Recorded data
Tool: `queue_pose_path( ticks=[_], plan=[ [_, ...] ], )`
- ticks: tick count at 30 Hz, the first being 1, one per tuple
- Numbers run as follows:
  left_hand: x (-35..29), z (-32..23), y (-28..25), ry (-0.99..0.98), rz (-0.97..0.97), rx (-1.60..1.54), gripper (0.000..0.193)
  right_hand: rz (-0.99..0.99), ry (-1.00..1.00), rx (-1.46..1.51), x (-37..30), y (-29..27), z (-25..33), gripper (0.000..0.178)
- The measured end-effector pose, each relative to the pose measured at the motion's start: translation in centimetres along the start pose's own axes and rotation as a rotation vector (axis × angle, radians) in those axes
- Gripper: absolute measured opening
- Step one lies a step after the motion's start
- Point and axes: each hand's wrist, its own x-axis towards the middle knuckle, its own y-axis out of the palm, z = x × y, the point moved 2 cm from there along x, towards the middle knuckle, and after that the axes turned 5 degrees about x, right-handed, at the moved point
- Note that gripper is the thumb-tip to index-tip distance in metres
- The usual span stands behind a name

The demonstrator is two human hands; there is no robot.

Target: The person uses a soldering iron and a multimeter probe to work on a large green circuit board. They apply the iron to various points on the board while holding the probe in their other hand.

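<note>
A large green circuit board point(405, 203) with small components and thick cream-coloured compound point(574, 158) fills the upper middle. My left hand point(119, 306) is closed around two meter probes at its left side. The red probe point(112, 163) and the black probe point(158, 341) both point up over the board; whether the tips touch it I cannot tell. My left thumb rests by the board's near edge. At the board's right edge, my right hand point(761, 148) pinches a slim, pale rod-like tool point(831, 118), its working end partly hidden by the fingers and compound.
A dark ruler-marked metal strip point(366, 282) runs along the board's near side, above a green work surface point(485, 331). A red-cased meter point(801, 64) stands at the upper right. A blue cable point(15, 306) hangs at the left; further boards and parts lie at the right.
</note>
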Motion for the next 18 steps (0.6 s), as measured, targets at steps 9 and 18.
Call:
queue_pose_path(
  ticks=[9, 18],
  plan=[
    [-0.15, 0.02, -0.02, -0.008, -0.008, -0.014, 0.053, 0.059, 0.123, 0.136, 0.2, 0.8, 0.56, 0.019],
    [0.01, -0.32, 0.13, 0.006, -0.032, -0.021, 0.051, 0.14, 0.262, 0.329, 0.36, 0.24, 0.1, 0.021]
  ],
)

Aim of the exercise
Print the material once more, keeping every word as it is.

Result below
Tool: `queue_pose_path( ticks=[_], plan=[ [_, ...] ], )`
- ticks: tick count at 30 Hz, the first being 1, one per tuple
- Numbers run as follows:
  left_hand: x (-35..29), z (-32..23), y (-28..25), ry (-0.99..0.98), rz (-0.97..0.97), rx (-1.60..1.54), gripper (0.000..0.193)
  right_hand: rz (-0.99..0.99), ry (-1.00..1.00), rx (-1.46..1.51), x (-37..30), y (-29..27), z (-25..33), gripper (0.000..0.178)
- The measured end-effector pose, each relative to the pose measured at the motion's start: translation in centimetres along the start pose's own axes and rotation as a rotation vector (axis × angle, radians) in those axes
- Gripper: absolute measured opening
- Step one lies a step after the motion's start
- Point and axes: each hand's wrist, its own x-axis towards the middle knuckle, its own y-axis out of the palm, z = x × y, the point moved 2 cm from there along x, towards the middle knuckle, and after that the axes turned 5 degrees about x, right-handed, at the moved point
- Note that gripper is the thumb-tip to index-tip distance in metres
- The usual span stands behind a name

The demonstrator is two human hands; there is no robot.

Target: The person uses a soldering iron and a multimeter probe to work on a large green circuit board. They apply the iron to various points on the board while holding the probe in their other hand.

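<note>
A large green circuit board point(405, 203) with small components and thick cream-coloured compound point(574, 158) fills the upper middle. My left hand point(119, 306) is closed around two meter probes at its left side. The red probe point(112, 163) and the black probe point(158, 341) both point up over the board; whether the tips touch it I cannot tell. My left thumb rests by the board's near edge. At the board's right edge, my right hand point(761, 148) pinches a slim, pale rod-like tool point(831, 118), its working end partly hidden by the fingers and compound.
A dark ruler-marked metal strip point(366, 282) runs along the board's near side, above a green work surface point(485, 331). A red-cased meter point(801, 64) stands at the upper right. A blue cable point(15, 306) hangs at the left; further boards and parts lie at the right.
</note>
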Motion for the next 18 steps (0.6 s), as measured, targets at steps 9 and 18.
Call:
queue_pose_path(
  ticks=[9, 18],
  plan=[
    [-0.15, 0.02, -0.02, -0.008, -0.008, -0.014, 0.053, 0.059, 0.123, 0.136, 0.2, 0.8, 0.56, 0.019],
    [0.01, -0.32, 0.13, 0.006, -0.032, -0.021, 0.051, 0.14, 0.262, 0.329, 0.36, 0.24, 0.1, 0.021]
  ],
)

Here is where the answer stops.